**TASK DIRECTIONS:** Look below. Copy each line that has "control" in it.

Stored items
________________________
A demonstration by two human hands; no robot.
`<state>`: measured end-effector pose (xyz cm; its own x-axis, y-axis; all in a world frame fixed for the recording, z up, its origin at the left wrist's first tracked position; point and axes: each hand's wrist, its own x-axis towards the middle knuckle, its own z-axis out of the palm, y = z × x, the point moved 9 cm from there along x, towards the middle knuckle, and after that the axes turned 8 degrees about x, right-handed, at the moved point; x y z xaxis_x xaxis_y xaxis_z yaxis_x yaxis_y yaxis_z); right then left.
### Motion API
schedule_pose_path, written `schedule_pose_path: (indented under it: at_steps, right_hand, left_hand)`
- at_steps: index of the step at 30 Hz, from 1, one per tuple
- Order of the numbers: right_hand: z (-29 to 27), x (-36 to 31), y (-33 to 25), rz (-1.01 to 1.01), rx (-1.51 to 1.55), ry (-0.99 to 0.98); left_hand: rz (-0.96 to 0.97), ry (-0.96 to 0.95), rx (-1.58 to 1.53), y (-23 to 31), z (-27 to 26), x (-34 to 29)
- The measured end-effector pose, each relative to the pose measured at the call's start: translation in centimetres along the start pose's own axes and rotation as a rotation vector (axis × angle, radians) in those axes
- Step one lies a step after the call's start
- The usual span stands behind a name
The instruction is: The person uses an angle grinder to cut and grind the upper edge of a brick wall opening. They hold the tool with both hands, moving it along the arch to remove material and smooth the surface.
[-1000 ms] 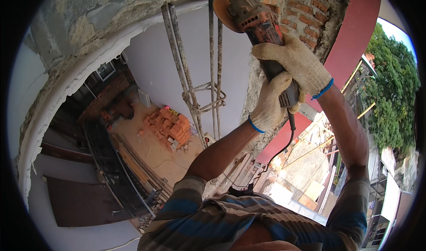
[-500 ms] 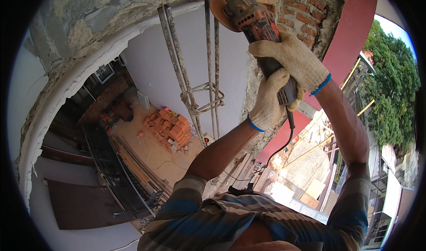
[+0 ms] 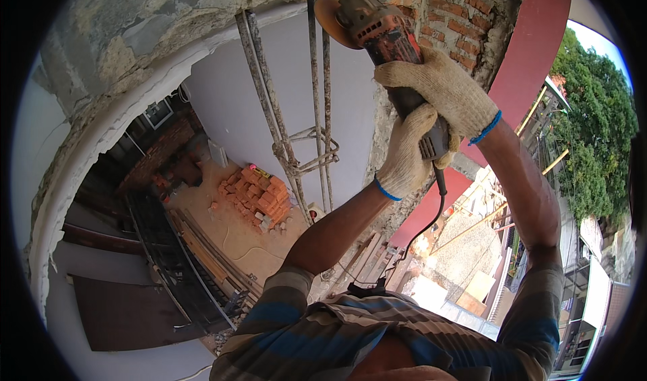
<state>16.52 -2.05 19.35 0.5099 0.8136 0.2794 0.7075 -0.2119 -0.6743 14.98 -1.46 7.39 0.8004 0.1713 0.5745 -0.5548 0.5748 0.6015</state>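
Note:
An angle grinder [image 3: 389,38] with a worn red and black body is raised overhead in both hands. My right hand [image 3: 448,91], in a knitted cream glove with a blue cuff, wraps round its middle. Lower down, my left hand [image 3: 406,153], gloved alike, grips the rear handle. The brown disc [image 3: 335,22] stands at the top of the rusty rebar [image 3: 313,64], close to a bar; whether it touches cannot be made out. A black cord [image 3: 439,202] hangs from the tool's rear end.
Rebar with a bent stirrup [image 3: 317,148] hangs down from the broken concrete edge [image 3: 155,30]. Exposed brickwork [image 3: 451,17] and a red-painted column [image 3: 532,44] stand at the right. Far below are a brick pile [image 3: 256,195], long boards [image 3: 209,249] and rubble on the floor.
The view has shifted very slightly, and the grinder with both hands sits a touch further left in it. My grip on the tool is the same.

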Motion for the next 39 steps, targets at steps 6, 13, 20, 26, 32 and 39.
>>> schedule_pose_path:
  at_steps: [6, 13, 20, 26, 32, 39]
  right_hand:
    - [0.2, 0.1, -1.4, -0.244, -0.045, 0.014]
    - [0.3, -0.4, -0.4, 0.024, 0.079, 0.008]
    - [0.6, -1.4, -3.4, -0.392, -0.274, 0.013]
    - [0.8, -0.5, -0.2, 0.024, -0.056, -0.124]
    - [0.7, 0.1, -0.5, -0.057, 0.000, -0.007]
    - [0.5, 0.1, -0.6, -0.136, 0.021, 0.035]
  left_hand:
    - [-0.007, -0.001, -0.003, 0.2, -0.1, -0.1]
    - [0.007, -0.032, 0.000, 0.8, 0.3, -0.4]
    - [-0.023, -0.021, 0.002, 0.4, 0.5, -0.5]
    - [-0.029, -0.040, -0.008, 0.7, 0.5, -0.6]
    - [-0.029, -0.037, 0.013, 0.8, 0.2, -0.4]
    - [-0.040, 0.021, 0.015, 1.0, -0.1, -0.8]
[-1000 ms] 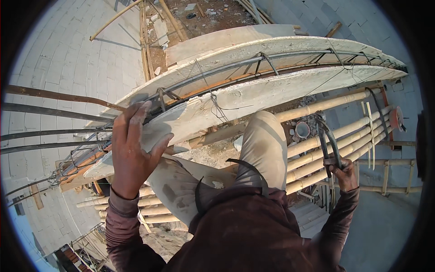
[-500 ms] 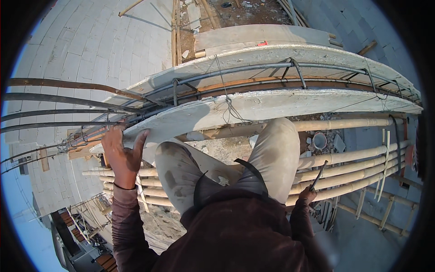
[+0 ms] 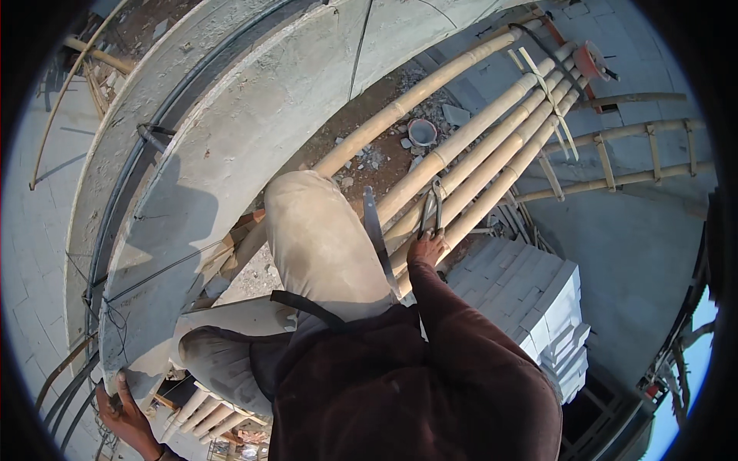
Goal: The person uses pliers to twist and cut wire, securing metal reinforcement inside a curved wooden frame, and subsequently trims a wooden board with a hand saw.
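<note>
My right hand (image 3: 427, 249) is closed round the lower ends of a pair of pincers (image 3: 439, 201), whose two dark arms spread apart above the bamboo poles (image 3: 469, 177). Beside it a long flat metal blade (image 3: 374, 227), perhaps a saw, stands out by my right thigh; its handle end is hidden. At the lower left, my left hand (image 3: 127, 421) grips the end edge of a pale grey formwork board (image 3: 254, 100). Behind that board, steel reinforcing bars (image 3: 115, 192) run through the gap to a second board (image 3: 96, 173).
Dark bar ends (image 3: 65, 392) stick out near my left hand. Below the poles, a bucket (image 3: 422, 132) stands among rubble. A reddish bucket (image 3: 589, 60) hangs by the pole ends. Stacked pale blocks (image 3: 515, 288) and a bamboo ladder (image 3: 607, 165) are at the right.
My view and body have turned to the right. My right hand has moved forward over the poles, and the pincers' arms now show apart. My left hand stays at the board's end.
</note>
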The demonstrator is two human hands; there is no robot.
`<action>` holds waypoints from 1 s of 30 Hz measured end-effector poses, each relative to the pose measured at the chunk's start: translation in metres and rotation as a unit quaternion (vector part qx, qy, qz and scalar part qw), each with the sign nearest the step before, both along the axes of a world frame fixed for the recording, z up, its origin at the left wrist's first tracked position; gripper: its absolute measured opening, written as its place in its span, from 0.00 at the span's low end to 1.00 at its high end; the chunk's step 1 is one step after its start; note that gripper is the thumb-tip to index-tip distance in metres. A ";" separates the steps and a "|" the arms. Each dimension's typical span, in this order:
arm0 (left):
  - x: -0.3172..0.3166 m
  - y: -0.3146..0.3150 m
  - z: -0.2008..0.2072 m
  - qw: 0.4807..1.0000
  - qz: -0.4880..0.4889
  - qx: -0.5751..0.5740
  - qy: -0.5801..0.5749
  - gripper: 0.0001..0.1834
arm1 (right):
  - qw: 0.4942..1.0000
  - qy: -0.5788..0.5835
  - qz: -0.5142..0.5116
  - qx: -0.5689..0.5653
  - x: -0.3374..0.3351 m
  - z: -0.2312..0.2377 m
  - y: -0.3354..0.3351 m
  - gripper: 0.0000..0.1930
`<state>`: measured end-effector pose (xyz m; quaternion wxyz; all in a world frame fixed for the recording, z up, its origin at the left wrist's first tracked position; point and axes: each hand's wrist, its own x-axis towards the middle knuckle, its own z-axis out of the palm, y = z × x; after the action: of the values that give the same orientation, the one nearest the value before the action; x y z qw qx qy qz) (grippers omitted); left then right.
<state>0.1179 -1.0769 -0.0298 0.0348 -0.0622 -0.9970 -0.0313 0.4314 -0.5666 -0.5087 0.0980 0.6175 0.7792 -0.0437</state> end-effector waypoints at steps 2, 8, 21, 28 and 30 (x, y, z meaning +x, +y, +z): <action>-0.004 0.003 0.004 0.999 -0.015 0.010 -0.028 0.17 | 0.996 0.002 0.058 0.064 0.007 0.015 -0.013 0.24; -0.004 0.006 0.001 0.995 -0.065 0.080 -0.014 0.16 | 0.900 0.038 0.174 -0.397 0.078 0.061 -0.083 0.18; -0.013 0.012 0.002 0.981 -0.159 0.090 0.068 0.20 | 0.856 -0.123 0.412 -0.287 0.130 0.057 -0.064 0.19; -0.013 0.008 0.000 0.982 -0.152 0.101 0.050 0.23 | 0.851 -0.125 0.442 -0.254 0.130 0.070 -0.040 0.19; -0.012 0.009 0.000 0.986 -0.132 0.093 0.042 0.22 | 0.848 -0.126 0.450 -0.252 0.131 0.074 -0.035 0.19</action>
<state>0.1063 -1.0683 -0.0298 0.0782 -0.1910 -0.9704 -0.1251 0.5627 -0.6016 -0.4343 0.3564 0.1539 0.9148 -0.1113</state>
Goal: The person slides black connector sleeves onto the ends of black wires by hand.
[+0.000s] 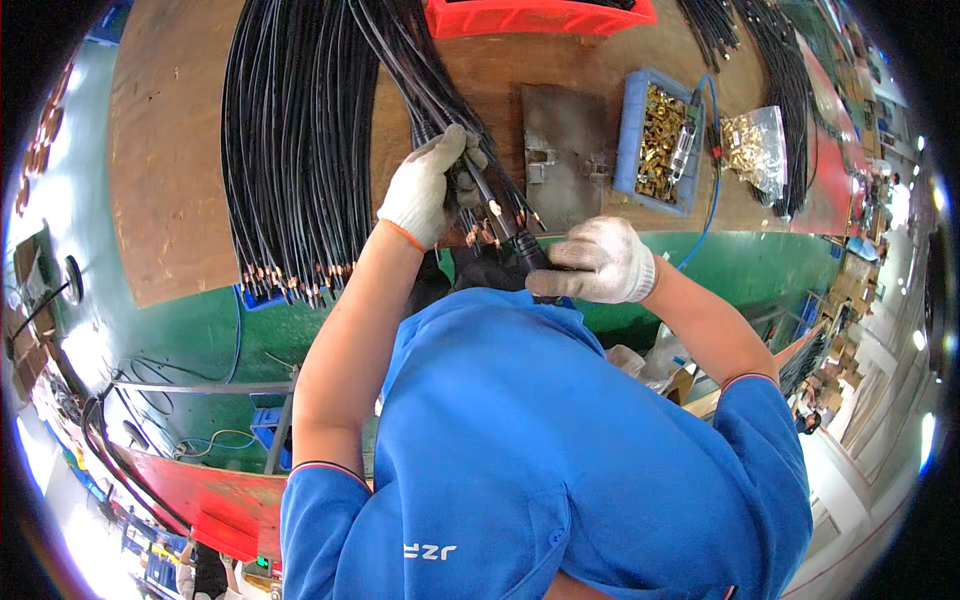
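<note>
My left hand, in a white knit glove with an orange cuff, is closed around a black cable from a bundle running off toward the far side of the table. Bare copper shows at several cable ends just below that hand. My right hand, in a soiled white glove, has its fingers wrapped on a black ribbed cylindrical piece close to my chest. Its kind cannot be made out. The held cable's pale end points toward this piece; whether they touch is unclear.
A thick row of black cables with stripped ends hangs over the table's near edge. On the right are a blue bin of brass fittings with a tool, and a clear bag of fittings. A red tray stands behind.
</note>
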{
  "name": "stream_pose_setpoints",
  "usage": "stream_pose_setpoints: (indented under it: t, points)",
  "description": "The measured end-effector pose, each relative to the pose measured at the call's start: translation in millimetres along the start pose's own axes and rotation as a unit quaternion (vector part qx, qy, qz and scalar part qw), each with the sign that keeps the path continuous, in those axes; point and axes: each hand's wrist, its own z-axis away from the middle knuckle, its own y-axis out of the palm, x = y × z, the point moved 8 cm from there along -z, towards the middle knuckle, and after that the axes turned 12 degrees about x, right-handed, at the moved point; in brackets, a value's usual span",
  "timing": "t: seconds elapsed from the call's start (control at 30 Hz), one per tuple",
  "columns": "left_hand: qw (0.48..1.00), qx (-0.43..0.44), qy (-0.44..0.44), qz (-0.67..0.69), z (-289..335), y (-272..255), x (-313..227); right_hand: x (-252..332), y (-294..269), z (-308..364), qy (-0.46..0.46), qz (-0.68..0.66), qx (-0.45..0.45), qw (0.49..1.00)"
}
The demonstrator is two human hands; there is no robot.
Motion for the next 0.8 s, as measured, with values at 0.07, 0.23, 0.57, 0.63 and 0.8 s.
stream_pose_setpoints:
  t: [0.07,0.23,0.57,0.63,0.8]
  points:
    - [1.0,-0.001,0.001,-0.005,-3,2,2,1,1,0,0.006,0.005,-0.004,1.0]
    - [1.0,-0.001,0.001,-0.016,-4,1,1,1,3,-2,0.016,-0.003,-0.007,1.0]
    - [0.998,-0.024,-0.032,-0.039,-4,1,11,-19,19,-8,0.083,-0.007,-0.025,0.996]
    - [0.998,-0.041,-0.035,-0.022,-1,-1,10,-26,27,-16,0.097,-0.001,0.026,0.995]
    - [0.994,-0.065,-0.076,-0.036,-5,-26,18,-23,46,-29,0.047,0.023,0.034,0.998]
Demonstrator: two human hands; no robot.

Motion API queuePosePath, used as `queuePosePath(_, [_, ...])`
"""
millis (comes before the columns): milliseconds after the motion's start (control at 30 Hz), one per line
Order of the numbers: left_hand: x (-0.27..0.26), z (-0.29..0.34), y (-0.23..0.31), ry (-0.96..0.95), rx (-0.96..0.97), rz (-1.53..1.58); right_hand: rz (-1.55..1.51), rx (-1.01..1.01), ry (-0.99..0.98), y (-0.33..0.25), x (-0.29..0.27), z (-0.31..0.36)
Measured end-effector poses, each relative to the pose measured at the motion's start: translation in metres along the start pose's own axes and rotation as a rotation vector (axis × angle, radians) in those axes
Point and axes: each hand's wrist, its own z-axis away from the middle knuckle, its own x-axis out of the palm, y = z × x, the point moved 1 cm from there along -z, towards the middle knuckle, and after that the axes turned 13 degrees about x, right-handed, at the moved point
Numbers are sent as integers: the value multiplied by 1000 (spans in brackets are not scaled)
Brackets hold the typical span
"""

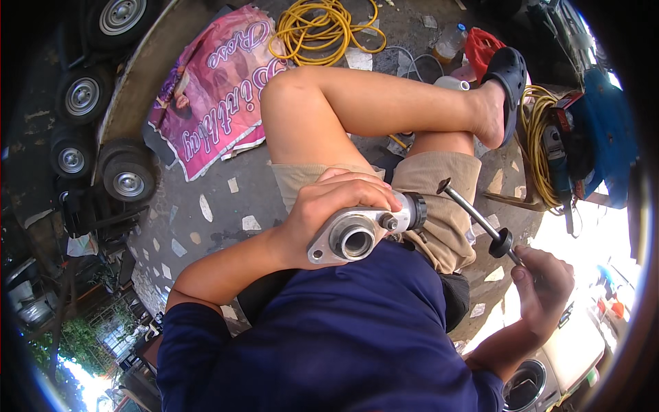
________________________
**WORKED SOLUTION:**
  "timing": "t: seconds elapsed from the call's start (control at 30 Hz), one per tuple",
millis (comes before the columns): milliseconds after the motion's start (control at 30 Hz), one per line

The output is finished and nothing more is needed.